Sapelli (Entandrophragma cylindricum) and tali (Erythrophleum suaveolens) are among the most important timber species harvested from Congo Basin forests. They also host edible caterpillars, Imbrasia oyemensis and Cirina forda, respectively, which are important to the nutrition and income of rural and urban populations. This study evaluated the density of these tree species within a 10 km radius around each of 4 villages and in the 2012 annual cutting areas of two timber concessions in the region of Kisangani (DRC). Sapelli and tali trees ≥20 cm dbh and their stumps were identified and measured on 21 five ha plots around each village and 20 five ha plots on each concession. Around villages and on concessions, sapelli trees occurred at densities of 0.048 ± 0.008 harvestable trees (≥80 cm dbh) ha −1 and 0.135 ± 0.019 precommercial trees ha −1. Harvestable tali trees (≥60 cm dbh) were seven times more abundant at 0.347 ± 0.032 ha −1, while pre-commercial tali trees occurred at densities of 0.329 ± 0.033 trees ha −1. Between 25% and 40% of the harvestable sapelli trees had been logged as compared to < 3% of the harvestable tali trees. Production per tree, derived from another study, was extrapolated to estimate caterpillar yields on a half circle of 15,700 ha within 10 km of villages, using these estimates of tree densities. Depending on the village, yields were estimated as 11.6–34.5 Mg year −1 of I. oyemensis from sapelli trees, and 65.8–80.9 Mg year −1 of C. forda from tali trees, an average of 0.74–2.2 kg ha −1 year and 4.2–5.2 kg ha −1 year, fresh weight, respectively (0.23–0.68 kg ha −1 year −1 and 1.3–1.6 kg ha −1 year −1, dry weight, respectively).

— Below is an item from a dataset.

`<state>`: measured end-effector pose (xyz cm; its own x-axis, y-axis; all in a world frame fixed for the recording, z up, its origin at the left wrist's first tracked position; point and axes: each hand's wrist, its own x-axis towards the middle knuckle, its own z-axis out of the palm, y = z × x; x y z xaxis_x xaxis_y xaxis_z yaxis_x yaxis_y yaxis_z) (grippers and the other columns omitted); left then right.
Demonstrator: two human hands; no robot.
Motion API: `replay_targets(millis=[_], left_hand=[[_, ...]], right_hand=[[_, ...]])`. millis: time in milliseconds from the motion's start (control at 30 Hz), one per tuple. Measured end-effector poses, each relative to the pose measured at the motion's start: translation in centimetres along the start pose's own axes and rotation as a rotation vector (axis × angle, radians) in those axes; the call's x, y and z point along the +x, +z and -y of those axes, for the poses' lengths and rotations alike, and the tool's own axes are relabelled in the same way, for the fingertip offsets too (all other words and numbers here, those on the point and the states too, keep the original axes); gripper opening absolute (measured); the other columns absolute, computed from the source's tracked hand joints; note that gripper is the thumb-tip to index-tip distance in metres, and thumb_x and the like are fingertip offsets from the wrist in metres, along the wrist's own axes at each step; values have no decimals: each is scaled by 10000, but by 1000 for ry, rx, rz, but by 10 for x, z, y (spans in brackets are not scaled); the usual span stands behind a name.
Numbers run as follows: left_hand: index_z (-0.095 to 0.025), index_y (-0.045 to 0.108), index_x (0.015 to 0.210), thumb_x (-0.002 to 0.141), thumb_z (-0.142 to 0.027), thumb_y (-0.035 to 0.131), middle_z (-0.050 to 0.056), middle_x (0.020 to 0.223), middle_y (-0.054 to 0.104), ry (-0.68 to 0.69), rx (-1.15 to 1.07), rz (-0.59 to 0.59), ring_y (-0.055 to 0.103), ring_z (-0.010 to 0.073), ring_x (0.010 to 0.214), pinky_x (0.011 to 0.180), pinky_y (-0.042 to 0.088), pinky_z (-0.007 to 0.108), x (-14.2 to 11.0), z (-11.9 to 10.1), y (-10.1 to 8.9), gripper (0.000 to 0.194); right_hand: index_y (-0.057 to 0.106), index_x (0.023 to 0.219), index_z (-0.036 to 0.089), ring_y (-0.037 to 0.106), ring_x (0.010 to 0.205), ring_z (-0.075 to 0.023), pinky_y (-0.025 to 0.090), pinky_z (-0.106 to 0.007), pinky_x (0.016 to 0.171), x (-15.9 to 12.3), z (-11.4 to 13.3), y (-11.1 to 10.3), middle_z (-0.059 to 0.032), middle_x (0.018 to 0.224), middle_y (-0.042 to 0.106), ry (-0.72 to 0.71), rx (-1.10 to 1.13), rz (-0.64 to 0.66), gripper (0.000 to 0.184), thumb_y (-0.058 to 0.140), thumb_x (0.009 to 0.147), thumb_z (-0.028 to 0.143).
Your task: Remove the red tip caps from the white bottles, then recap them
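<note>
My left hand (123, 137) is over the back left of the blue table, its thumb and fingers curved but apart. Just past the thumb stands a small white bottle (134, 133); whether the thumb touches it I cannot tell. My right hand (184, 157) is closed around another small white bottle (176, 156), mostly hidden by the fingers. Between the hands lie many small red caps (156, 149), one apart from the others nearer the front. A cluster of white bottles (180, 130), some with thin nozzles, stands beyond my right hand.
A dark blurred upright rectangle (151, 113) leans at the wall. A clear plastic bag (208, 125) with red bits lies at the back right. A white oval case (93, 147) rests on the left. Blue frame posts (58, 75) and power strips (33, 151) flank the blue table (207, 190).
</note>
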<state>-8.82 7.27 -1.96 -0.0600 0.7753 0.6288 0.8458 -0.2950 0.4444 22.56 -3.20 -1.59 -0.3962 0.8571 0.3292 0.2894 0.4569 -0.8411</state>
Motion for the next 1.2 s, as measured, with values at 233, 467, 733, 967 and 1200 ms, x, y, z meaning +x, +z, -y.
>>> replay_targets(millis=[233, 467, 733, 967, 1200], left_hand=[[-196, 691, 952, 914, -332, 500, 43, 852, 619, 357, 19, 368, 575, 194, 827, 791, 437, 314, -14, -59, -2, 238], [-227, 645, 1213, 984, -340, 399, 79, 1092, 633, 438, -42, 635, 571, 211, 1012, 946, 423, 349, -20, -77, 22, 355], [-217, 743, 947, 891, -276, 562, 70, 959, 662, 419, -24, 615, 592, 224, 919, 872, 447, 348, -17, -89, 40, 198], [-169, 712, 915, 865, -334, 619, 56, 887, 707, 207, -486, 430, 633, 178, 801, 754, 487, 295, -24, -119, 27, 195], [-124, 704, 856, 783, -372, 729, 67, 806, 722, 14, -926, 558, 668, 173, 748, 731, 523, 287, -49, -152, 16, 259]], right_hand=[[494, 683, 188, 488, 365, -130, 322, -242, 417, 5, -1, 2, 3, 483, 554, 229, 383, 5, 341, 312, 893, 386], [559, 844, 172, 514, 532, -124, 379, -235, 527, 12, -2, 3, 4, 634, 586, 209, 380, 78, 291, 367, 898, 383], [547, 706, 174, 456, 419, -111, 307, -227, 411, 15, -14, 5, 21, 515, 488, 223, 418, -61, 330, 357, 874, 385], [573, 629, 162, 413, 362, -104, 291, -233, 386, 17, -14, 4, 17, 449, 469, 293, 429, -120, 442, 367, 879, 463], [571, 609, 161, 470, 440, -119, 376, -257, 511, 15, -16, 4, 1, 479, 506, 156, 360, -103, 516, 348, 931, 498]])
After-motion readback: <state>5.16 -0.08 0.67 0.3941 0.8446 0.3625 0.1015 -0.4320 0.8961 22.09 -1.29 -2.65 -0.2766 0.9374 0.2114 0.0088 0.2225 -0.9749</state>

Harvestable trees yielded more caterpillars, providing most of the C. forda caterpillars. However, because harvestable sapelli trees occurred at low densities, the bulk of I. oyemensis caterpillar production would be hosted on precommercial trees. Logging practices that reject poorly formed or hollow trees and guidelines that call for high minimum diameter limits and retention of seed trees or prohibit logging on slopes or riparian zones, safeguard edible caterpillar production. Multiple resource management for multiple stakeholders would require more deliberate planning and management approaches based on negotiations with local communities and approaches like setting aside collection zones or collection trees that would be protected from logging.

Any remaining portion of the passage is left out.